Still walking toward home

 This is yesterday's bridge from the ground. I passed over it from right to left and then walked about a kilometer to reach the bottom of the hill and come back to this point. To get home, I went under the bridge and turned left at the golf driving range, following the river back to Yaotome and then home.
 This is the under structure of the bridge. There seemed to be little damage, nothing that would need to be repaired, just a few minor cracks.
 The river is to my right and behind a single line of houses. On the hill in the background, you can see a lot of houses. When I started walking along this road, about four years ago, the hill was covered trees, now it is covered with houses. This whole area is still expanding with both single family homes and large apartments going up like weeds.
 I found this pretty flower in a small garden along side the road.
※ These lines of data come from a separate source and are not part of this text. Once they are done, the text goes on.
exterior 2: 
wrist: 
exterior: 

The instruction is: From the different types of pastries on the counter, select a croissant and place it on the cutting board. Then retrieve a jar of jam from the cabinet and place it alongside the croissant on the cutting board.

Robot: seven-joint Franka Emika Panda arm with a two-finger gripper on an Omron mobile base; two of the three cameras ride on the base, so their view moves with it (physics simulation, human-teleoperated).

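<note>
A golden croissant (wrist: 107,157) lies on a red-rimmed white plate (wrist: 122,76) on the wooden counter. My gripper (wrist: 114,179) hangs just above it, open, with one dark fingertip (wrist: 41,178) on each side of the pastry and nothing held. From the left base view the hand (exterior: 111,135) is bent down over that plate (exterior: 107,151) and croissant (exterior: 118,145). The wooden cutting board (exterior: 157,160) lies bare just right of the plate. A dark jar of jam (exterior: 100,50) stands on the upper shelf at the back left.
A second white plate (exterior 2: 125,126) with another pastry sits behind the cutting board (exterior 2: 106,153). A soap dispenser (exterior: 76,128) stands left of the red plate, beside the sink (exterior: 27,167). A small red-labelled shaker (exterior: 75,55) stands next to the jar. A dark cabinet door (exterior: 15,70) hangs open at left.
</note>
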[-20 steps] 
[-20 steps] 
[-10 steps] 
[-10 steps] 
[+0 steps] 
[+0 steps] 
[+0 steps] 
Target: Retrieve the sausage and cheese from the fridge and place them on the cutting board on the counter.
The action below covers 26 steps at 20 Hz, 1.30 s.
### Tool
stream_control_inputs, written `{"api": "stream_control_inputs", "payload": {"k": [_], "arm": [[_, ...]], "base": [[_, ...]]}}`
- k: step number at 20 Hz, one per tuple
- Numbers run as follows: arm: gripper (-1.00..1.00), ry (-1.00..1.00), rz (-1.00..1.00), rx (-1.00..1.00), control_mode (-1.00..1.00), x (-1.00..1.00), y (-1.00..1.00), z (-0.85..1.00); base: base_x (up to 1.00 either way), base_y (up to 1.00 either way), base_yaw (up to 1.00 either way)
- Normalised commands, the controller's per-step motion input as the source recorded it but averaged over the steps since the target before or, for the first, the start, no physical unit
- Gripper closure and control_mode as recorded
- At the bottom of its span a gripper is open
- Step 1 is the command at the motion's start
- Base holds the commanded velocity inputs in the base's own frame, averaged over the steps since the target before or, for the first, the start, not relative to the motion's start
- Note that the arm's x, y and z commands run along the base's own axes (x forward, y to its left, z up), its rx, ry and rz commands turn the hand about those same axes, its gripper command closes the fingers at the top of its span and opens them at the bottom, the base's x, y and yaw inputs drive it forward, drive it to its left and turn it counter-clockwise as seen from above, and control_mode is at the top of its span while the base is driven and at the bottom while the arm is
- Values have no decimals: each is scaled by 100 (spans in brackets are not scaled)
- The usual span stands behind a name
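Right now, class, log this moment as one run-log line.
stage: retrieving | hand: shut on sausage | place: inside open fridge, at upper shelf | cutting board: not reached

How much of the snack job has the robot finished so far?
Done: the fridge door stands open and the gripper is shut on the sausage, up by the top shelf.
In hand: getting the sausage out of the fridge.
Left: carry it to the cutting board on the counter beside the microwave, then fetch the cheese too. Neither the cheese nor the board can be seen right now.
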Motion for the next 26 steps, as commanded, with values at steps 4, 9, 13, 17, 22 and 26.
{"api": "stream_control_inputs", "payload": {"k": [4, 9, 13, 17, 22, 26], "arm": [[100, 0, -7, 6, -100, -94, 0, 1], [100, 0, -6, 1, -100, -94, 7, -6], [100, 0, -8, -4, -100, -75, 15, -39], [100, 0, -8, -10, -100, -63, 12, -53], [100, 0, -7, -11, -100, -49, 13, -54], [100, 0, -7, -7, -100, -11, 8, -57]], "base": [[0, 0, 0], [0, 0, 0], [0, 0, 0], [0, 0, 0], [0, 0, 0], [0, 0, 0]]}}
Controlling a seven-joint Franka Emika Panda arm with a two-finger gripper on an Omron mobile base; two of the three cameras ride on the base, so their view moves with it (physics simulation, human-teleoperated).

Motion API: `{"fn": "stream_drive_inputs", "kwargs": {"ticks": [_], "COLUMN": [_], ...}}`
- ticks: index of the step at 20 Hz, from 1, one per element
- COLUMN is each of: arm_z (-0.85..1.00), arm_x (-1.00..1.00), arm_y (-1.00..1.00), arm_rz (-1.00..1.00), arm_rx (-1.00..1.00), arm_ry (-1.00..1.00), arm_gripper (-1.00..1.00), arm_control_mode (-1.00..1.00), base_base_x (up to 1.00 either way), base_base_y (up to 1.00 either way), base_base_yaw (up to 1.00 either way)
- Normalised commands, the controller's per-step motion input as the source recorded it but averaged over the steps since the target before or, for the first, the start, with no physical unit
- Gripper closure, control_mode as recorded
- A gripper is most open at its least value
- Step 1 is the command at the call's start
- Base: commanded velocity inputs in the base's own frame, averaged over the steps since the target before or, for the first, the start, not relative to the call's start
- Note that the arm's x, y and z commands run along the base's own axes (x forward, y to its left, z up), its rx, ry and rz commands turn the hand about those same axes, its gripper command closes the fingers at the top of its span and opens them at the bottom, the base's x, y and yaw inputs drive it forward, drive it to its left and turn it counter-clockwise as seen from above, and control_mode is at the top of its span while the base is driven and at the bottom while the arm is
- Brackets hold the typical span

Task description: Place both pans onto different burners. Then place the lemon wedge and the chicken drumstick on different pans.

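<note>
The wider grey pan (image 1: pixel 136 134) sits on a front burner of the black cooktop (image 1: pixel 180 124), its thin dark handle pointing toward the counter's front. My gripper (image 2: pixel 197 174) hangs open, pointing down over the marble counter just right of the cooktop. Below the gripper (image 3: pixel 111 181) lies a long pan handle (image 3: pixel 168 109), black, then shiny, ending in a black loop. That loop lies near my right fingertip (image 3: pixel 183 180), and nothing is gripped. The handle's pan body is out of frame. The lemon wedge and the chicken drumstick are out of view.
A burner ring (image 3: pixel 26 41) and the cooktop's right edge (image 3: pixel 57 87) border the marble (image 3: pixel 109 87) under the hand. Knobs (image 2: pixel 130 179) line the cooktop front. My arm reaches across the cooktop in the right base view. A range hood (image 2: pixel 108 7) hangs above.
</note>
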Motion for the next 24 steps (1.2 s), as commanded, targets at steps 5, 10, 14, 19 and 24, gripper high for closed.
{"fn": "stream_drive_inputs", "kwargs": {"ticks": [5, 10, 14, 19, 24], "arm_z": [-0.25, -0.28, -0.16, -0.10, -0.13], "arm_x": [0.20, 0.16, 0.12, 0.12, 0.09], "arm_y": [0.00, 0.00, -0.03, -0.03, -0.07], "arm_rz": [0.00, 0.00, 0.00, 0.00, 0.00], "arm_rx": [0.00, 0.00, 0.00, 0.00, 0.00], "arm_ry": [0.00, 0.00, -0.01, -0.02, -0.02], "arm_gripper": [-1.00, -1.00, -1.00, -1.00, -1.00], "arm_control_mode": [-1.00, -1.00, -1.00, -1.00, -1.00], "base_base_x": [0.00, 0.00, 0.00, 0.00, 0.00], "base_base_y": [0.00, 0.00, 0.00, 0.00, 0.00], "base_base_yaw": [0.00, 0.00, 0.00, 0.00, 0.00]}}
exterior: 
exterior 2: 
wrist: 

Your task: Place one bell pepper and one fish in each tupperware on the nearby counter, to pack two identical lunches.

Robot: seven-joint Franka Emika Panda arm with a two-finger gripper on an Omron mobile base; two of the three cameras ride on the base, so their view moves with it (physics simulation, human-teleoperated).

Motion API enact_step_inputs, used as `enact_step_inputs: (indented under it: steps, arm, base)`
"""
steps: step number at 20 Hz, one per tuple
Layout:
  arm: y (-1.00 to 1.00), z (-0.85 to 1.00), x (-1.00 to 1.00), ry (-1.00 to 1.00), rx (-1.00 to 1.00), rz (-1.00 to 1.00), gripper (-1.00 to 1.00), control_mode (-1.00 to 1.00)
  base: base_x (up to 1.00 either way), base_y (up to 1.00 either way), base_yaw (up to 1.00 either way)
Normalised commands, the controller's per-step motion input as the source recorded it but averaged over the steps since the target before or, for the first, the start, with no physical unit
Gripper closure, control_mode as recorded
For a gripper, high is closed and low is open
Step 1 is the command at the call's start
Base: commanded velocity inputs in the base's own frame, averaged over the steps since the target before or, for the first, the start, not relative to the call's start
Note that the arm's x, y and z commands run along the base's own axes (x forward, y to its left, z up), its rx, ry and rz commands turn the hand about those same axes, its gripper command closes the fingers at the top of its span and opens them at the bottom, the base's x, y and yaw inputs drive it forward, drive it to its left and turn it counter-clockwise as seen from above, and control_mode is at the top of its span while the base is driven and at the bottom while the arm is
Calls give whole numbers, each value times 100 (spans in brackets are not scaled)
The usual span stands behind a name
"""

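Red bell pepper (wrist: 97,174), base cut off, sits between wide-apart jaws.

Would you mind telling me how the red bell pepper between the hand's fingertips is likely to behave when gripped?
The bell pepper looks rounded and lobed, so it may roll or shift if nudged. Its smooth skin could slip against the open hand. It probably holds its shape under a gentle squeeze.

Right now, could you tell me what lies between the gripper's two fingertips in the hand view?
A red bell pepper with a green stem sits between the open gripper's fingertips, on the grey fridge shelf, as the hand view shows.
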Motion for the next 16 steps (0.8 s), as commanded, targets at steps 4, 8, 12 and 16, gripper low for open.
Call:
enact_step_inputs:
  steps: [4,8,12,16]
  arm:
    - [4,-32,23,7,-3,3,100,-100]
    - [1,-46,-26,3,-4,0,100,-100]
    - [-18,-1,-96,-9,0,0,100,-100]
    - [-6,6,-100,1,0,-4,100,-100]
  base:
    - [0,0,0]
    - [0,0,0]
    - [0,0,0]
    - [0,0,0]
There were both flowers and vegetables.
 Now, within a few hundred meters of Yaotome, I stopped in a park where I took a short rest, admiring this statue.
This series of terraces was built within the last year. I am not sure what it is for but I would bet money that the flat surface behind the low concrete wall will soon have one or more houses built on it.

Oct 22, 2011

 This is a view of the valley that I had just walked up. I am standing on a ridge line and on the east side there is a river valley and on the west is some higher land that eventually leads to the main river valley. On the west is the road that circles Sendai.
 This is the convenience store where I frequently stop for a rest, a toilet stop, and a bottle of sports drink.
 The road runs along the ridge line and passes through a housing area. I was surprised to find the sidewalk roped off with yellow police tape. At first I could not figure out what the problem was, but then I looked closer at the house. The wall nearest the street was in very bad shape, so bad that a fairly strong aftershock would collapse it.
 Here is the wall that is parallel to the street. You can see that the siding is falling off.
 To make a road, they cut through this ridge and built a bridge. When I was doing my 10 km walks I came from the top of  the picture, passed under the bridge, went to the left and then up the hill to reach this bridge from the left side. In the distance you can see the golf driving range that I showed a few days ago. There is an intersection between the range and the bridge and today I went up the to right.